Ce qu'elle désirait par-dessus tout, c'était qu'il reste, qu'il ne la quitte plus jamais, mais aussi entêtée qu'elle l'était, elle savait parfaitement que c'est impossible. Il devait retourner à l'École des dresseurs, tout comme elle-même irait un jour. À ce moment-là, ils se retrouveraient pour de bon, mais en attendant, elle devait être patiente. La patience était cependant un mot qui n'existait pas dans le dictionnaire de Sandra.

- Et s'il y a un soir où tu ne peux pas te mettre à la fenêtre ? demanda-t-elle. Ou si des nuages masquent la lune ?

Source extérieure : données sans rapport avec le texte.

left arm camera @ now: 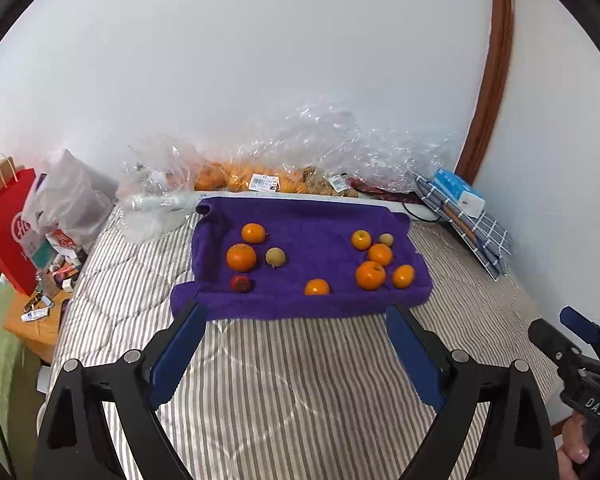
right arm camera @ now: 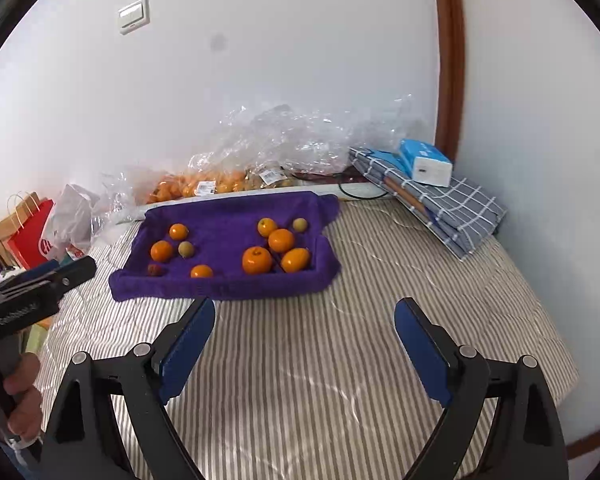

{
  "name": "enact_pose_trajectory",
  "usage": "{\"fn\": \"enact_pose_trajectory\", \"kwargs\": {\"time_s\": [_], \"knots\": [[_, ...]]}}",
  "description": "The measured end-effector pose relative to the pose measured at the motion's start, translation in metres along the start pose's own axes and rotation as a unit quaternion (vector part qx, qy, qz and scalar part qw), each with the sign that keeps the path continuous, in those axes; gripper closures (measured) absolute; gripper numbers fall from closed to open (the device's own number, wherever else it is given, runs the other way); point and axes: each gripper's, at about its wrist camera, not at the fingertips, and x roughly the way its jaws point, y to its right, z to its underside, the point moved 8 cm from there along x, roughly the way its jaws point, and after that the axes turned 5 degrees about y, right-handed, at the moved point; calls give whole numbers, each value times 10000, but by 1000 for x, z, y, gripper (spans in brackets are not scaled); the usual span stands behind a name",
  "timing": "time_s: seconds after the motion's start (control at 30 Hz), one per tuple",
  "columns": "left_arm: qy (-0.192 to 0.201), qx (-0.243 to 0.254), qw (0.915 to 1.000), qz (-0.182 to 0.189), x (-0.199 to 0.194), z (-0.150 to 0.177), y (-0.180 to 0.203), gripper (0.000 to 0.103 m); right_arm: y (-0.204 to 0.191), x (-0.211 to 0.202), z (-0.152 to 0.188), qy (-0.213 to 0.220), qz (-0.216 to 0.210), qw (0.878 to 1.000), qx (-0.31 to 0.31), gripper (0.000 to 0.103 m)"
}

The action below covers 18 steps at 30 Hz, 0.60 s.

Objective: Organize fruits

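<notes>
The bed [left arm camera: 300, 380], under a grey-striped quilt, filled the near and middle of both views, with a white wall behind it. A purple towel [left arm camera: 308, 240] lay spread on the far half of the bed, its long axis running left to right, its near edge just beyond both claws. On it the fruits sat in two loose groups: a left group [left arm camera: 252, 256] of two oranges, a pale brownish fruit and a small red fruit [left arm camera: 241, 283], and a right group [left arm camera: 378, 260] of several oranges with one pale fruit at the far side; one lone orange [left arm camera: 317, 287] rested near the towel's near edge between them. The left claw [left arm camera: 296, 316] hung above bare quilt with its blue pads wide apart and nothing between them, aimed at the towel's near edge and closer to the left group. The right claw [right arm camera: 305, 312] was likewise spread and empty, lined up nearer the right group. All fruit lay ahead of and below both claws, so any next reach would probably go forward and down. Open striped quilt in front gave free room; crinkled plastic bags [left arm camera: 300, 152] of more fruit crowded the far edge against the wall, and a folded checked cloth [left arm camera: 472, 224] bounded the far right.
</notes>
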Motion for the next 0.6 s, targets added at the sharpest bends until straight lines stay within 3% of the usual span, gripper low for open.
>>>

- La lune sera toujours là, il suffira de regarder dans sa direction et de l'imaginer. Quant à ta première question, tu n'as pas à t'inquiéter. Rien n'y personne ne pourra m'en empêcher.

- Tu me le promets ? Tu le promets vraiment ? interrogea Sandra, l'air suspicieux.

- Bien sûr que oui. Je serai au rendez-vous. Et toi ?

- Moui... accepta-t-elle enfin. D'accord.

Le cœur de Peter lui parut soudain plus léger et, alors qu'ils étaient sur le point de franchir la porte de l'Arène, sa cousine laissa retomber la pierre au fond de sa poche pour refermer à la place sa main sur celle du garçon. Il s'empourpra mais sourit, heureux.